Saturday, January 5, 2019: 9:10 AM
Salon 6 (Palmer House Hilton)
Cecilia Márquez, New York University
This paper analyzes the participation of Latino/as on the white nationalist forum, Stormfront (a white supremacist online forum). In addition to a Spanish and Portuguese language forum on the website, there are several discussion spaces for “Spaniards in the US.” In the United States many of those users would be categorized as ethnically “Latino/a” or “Hispanic,” however, through Stormfront they attempt to recast themselves as “Spanish” or “Latin.” While there has been a great deal of scholarship on Latino/as and whiteness, there is little scholarship on Latino/as and their participation in extremist white supremacist politics. Rather than simply making a claim to whiteness, Latino/as on Stormfront are also disavowing any claims to Latinidad. The political formation of these Alt-Right Latino/as marks a departure from other forms of Latino/a conservatism that do not require the renunciation of one’s Latinonness.
The forum’s most frequent users claim the pan-European white supremacy of organizations like Stormfront, the KKK, and the Proud Boys. They argue that, despite sometimes multi-generational lineage in Latin American countries, they maintained “pure” Spanish blood. Claims to Spanishness, of course, are not new in the history of Latino/a racial formations.
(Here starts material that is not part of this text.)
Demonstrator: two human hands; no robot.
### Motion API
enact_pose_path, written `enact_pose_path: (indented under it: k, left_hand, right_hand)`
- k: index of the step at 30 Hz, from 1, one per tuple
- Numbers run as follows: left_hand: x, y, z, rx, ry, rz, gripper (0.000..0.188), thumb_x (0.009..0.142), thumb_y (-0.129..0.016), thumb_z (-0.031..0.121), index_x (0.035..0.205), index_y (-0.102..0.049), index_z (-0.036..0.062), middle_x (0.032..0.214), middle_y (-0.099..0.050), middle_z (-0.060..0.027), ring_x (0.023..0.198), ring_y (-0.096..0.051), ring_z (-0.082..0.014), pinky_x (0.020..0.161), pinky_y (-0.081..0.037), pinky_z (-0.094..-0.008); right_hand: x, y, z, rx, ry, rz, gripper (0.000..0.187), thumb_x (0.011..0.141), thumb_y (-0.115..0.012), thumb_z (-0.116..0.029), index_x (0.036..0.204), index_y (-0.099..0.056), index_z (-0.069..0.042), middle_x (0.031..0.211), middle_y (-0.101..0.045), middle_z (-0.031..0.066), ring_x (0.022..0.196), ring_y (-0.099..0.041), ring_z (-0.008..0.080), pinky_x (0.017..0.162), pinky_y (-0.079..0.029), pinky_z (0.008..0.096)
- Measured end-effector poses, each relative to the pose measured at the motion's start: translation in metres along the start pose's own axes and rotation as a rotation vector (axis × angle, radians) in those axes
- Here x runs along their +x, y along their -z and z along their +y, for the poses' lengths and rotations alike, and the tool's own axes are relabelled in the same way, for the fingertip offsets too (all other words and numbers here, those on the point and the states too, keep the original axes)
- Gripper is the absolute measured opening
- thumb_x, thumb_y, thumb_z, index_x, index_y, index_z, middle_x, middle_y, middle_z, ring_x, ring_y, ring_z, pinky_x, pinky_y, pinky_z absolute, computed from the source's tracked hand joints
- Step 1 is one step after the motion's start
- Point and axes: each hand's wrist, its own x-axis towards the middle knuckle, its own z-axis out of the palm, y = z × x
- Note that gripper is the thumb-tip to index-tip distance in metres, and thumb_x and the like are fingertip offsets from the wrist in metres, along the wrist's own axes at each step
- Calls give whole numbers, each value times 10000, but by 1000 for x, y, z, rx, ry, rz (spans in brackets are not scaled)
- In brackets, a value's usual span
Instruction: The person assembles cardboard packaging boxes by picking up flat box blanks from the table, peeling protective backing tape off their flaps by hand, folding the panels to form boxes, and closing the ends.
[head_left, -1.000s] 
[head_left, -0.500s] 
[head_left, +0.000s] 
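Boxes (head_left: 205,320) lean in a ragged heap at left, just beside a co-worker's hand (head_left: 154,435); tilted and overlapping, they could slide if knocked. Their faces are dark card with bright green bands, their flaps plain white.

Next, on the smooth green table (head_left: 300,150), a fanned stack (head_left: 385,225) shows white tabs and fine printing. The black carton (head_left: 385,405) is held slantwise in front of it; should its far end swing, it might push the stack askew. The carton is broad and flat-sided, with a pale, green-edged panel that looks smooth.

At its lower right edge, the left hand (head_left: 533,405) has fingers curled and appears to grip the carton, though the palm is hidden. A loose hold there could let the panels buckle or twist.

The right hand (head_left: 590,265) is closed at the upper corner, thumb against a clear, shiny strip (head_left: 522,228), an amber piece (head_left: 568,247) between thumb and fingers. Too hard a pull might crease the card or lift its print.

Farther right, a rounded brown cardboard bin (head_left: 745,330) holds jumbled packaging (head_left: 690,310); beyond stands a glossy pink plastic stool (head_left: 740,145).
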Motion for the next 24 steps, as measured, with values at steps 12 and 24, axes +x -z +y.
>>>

Stretching back into the early twentieth-century, Latino/as have had a vexed relationship with whiteness, Spanishness, and ethnic identity. This paper will explore the racial claims of Latino/a Stormfront participants within the long history of Latino/as identifying as “Spanish” as a way to eschew both blackness and indigeneity. By contextualizing the activities of these Stormfront participants within the history of Latino/a claims to Europeanness this paper will offer an analysis of the history of Latino/as and white supremacy.